| ASSIGNED TASK |
The lines below are to be quoted exactly, from the first through the one that contains "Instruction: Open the".

===== MATERIAL FOR THE TASK

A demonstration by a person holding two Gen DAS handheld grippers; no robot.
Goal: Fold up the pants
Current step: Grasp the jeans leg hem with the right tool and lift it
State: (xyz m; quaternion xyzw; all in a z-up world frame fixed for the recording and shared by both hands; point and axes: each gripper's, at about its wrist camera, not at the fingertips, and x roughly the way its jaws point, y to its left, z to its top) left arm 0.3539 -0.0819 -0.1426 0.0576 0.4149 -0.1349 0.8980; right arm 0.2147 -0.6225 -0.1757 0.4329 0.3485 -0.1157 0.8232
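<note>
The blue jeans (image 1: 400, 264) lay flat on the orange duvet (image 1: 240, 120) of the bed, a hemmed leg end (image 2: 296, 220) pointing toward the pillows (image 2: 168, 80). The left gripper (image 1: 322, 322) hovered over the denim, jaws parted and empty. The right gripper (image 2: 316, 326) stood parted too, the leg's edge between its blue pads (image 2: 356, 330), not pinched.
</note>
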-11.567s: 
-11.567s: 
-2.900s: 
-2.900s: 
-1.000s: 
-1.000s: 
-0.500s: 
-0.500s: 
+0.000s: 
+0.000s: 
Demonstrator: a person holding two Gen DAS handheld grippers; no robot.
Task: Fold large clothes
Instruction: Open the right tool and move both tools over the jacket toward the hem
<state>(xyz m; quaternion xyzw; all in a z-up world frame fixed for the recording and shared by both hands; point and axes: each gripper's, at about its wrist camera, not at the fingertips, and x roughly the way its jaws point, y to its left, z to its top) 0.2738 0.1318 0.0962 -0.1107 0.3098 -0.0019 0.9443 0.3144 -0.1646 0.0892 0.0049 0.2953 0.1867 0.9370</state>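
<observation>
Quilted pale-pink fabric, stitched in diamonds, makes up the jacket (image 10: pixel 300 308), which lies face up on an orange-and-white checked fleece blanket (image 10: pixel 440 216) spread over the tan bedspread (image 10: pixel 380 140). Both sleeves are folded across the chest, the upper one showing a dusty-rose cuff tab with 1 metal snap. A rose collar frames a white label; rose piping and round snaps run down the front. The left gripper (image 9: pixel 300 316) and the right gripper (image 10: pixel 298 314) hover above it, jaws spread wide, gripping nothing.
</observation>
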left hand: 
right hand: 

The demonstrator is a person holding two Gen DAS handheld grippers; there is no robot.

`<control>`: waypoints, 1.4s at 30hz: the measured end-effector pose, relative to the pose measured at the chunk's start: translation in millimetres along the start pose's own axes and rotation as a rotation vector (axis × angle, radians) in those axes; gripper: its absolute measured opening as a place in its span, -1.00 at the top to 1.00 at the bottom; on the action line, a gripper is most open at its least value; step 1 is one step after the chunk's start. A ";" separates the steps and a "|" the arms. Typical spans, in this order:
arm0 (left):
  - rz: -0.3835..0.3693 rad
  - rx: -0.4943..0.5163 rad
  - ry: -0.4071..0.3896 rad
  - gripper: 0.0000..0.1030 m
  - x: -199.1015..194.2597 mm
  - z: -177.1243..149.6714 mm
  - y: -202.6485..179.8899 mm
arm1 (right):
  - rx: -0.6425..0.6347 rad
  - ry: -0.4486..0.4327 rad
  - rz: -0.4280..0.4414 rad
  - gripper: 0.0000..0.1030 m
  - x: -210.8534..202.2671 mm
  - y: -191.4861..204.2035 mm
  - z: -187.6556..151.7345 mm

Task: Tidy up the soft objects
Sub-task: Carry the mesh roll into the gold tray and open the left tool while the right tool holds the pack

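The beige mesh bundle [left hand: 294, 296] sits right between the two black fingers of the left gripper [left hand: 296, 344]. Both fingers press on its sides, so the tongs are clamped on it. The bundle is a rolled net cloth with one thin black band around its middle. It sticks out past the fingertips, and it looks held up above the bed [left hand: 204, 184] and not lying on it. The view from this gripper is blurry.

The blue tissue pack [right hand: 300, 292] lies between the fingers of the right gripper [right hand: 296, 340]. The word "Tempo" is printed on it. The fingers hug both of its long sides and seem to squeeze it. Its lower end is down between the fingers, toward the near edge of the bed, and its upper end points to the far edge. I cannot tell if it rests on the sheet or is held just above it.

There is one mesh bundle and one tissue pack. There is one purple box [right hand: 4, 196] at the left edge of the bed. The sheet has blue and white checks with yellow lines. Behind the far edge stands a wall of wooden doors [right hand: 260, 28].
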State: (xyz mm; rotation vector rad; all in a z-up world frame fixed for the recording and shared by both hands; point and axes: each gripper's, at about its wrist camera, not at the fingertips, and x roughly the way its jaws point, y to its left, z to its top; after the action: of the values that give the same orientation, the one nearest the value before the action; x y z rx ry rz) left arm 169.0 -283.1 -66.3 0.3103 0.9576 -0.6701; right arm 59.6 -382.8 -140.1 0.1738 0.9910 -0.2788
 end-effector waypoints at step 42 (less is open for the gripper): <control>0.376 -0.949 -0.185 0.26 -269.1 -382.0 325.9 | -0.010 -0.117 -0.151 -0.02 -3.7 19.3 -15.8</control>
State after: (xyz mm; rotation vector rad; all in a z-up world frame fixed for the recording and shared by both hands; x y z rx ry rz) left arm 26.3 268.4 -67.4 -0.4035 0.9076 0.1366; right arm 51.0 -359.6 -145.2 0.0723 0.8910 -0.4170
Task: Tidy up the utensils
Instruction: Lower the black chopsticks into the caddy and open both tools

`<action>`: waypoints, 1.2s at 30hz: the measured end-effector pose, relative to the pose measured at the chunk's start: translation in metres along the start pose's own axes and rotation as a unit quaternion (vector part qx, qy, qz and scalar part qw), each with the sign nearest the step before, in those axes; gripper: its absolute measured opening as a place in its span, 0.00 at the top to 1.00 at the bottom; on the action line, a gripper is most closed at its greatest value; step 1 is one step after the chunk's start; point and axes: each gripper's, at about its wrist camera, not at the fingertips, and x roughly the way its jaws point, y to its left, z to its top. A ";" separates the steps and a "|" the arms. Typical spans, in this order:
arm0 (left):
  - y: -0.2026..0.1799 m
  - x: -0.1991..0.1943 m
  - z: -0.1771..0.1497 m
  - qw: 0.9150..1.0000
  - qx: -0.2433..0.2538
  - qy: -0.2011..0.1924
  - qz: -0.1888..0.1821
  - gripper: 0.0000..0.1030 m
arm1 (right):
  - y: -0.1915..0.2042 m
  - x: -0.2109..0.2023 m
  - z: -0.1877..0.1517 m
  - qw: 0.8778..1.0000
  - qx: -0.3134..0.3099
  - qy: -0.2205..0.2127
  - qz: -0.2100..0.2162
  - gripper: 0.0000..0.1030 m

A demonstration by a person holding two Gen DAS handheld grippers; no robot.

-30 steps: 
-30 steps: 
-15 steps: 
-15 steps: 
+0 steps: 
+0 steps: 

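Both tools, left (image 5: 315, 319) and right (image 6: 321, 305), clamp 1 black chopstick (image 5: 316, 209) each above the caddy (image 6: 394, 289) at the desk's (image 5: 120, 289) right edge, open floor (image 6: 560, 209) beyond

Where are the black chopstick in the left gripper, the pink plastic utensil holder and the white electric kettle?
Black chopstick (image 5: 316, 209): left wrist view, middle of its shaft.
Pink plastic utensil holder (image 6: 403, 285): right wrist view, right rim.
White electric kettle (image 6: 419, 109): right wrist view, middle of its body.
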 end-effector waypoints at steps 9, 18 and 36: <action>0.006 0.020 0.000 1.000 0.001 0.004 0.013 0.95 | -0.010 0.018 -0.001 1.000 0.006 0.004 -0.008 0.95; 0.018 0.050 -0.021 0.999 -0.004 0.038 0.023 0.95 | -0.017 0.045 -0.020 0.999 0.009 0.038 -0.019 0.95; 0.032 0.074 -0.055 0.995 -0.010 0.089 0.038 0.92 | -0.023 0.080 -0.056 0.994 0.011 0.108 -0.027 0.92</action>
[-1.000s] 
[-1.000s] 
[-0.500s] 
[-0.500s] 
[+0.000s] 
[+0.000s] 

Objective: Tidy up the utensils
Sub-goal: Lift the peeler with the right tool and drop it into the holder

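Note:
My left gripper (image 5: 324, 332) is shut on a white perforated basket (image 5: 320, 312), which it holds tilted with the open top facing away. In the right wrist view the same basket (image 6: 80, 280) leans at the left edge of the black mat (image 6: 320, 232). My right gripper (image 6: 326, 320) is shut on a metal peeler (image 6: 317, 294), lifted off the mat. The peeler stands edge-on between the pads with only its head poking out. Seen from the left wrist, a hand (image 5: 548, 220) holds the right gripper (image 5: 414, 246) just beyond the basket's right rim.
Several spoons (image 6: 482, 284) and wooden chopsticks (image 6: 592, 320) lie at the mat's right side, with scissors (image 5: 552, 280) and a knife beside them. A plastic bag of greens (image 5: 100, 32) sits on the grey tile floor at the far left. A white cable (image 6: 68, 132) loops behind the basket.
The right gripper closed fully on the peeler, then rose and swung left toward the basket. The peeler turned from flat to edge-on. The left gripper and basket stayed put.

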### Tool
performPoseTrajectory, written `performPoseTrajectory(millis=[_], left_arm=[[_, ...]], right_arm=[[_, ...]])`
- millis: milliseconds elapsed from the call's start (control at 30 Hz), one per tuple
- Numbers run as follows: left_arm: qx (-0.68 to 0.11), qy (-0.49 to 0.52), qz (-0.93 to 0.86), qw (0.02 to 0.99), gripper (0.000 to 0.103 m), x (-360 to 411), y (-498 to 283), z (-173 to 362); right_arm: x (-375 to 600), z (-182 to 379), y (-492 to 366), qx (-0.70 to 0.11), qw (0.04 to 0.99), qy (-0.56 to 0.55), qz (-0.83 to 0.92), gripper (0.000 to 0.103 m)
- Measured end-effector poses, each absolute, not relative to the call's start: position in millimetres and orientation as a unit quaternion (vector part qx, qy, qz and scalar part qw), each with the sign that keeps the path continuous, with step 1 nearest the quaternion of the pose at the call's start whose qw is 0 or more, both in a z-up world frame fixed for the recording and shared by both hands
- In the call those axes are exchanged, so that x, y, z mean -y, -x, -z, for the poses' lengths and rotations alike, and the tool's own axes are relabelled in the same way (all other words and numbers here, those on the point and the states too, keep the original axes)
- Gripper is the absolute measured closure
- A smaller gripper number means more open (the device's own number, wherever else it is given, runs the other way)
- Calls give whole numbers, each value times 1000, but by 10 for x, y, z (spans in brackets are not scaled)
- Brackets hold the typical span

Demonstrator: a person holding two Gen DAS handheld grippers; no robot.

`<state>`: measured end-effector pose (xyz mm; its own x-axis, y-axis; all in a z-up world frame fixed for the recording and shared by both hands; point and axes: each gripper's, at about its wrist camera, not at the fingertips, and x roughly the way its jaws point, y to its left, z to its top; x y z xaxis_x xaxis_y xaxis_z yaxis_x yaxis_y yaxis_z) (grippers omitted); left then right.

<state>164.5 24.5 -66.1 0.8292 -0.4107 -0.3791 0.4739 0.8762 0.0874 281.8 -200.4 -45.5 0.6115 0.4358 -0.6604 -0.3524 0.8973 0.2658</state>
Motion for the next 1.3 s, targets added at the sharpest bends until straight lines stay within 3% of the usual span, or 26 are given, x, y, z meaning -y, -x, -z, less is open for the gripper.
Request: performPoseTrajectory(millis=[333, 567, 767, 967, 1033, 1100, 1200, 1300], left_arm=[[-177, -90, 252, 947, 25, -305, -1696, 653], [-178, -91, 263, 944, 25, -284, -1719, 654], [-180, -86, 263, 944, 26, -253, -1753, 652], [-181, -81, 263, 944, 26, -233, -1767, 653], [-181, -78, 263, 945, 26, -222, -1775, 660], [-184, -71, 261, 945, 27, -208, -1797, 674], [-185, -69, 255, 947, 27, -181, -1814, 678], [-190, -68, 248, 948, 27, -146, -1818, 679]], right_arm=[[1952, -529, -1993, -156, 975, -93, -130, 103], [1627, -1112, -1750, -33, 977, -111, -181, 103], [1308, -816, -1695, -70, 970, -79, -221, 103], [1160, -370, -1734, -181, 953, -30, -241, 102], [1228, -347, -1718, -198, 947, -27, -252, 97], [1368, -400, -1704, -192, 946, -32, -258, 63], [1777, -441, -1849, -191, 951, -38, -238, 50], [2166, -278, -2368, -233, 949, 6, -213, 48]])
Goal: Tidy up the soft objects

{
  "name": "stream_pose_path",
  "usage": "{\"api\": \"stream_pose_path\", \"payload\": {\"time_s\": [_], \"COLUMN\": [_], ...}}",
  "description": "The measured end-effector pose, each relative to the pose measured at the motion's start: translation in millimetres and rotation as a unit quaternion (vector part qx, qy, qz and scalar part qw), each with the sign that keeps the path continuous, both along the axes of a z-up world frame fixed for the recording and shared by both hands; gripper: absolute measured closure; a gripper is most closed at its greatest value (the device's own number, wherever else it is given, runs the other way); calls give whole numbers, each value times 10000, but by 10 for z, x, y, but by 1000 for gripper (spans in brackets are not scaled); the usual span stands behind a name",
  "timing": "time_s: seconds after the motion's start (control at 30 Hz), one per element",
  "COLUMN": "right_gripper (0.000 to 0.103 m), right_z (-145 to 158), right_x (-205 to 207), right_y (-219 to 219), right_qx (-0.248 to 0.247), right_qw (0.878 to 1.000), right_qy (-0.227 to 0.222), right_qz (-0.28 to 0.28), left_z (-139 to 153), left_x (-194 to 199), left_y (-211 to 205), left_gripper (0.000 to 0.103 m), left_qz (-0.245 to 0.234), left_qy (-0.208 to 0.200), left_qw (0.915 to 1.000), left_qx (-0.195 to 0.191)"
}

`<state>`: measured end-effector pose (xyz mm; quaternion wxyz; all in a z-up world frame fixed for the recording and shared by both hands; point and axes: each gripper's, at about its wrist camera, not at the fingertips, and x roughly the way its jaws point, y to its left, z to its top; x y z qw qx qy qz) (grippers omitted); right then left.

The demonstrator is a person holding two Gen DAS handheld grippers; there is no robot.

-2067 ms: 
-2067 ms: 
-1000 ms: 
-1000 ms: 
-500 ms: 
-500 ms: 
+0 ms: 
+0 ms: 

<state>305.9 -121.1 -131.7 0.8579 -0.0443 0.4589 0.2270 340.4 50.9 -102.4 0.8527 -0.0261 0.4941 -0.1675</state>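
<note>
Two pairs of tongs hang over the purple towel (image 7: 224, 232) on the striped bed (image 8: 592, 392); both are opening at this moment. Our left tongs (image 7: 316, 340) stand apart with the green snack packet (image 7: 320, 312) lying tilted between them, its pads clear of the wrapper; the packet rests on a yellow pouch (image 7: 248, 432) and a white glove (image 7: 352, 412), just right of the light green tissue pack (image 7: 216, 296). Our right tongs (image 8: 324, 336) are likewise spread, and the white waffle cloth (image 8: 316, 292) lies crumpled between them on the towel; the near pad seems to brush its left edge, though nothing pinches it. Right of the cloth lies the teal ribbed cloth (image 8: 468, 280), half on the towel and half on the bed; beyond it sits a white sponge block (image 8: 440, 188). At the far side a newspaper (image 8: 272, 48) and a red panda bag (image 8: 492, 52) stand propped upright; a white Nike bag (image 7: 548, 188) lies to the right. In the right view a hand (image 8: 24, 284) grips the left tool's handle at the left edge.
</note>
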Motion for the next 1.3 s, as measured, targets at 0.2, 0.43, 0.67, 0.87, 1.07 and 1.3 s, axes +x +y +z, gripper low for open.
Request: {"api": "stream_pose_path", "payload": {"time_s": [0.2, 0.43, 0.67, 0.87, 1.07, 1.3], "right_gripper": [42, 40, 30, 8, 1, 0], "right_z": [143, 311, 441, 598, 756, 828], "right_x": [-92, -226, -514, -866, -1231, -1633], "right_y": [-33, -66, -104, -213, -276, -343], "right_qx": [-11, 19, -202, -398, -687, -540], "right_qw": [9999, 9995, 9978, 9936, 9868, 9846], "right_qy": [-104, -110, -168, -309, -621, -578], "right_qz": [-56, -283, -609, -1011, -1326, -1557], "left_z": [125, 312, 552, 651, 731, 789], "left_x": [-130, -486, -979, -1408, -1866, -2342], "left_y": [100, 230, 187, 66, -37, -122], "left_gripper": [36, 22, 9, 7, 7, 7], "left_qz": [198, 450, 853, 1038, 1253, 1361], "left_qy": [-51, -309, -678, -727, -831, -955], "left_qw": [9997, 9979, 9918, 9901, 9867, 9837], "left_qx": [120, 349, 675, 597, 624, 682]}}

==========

| SOLUTION FOR THIS TASK |
A demonstration by a person holding two Gen DAS handheld grippers; no robot.
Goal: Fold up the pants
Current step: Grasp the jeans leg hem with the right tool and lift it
State: (xyz m; quaternion xyzw; all in a z-up world frame fixed for the recording and shared by both hands; point and axes: each gripper's, at about its wrist camera, not at the fingertips, and x roughly the way its jaws point, y to its left, z to its top) left arm 0.3539 -0.0819 -0.1426 0.0576 0.4149 -0.1349 0.8980; right arm 0.2147 -0.6225 -0.1757 0.4329 0.3485 -0.1157 0.8232
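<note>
The blue jeans (image 1: 400, 264) lay flat on the orange duvet (image 1: 240, 120) of the bed, a hemmed leg end (image 2: 296, 220) pointing toward the pillows (image 2: 168, 80). The left gripper (image 1: 322, 322) hovered over the denim, jaws parted and empty. The right gripper (image 2: 316, 326) stood parted too, the leg's edge between its blue pads (image 2: 356, 330), not pinched.
</note>
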-11.567s: 
-11.567s: 
-2.900s: 
-2.900s: 
-1.000s: 
-1.000s: 
-0.500s: 
-0.500s: 
+0.000s: 
+0.000s: 
Demonstrator: a person holding two Gen DAS handheld grippers; no robot.
Task: Fold large clothes
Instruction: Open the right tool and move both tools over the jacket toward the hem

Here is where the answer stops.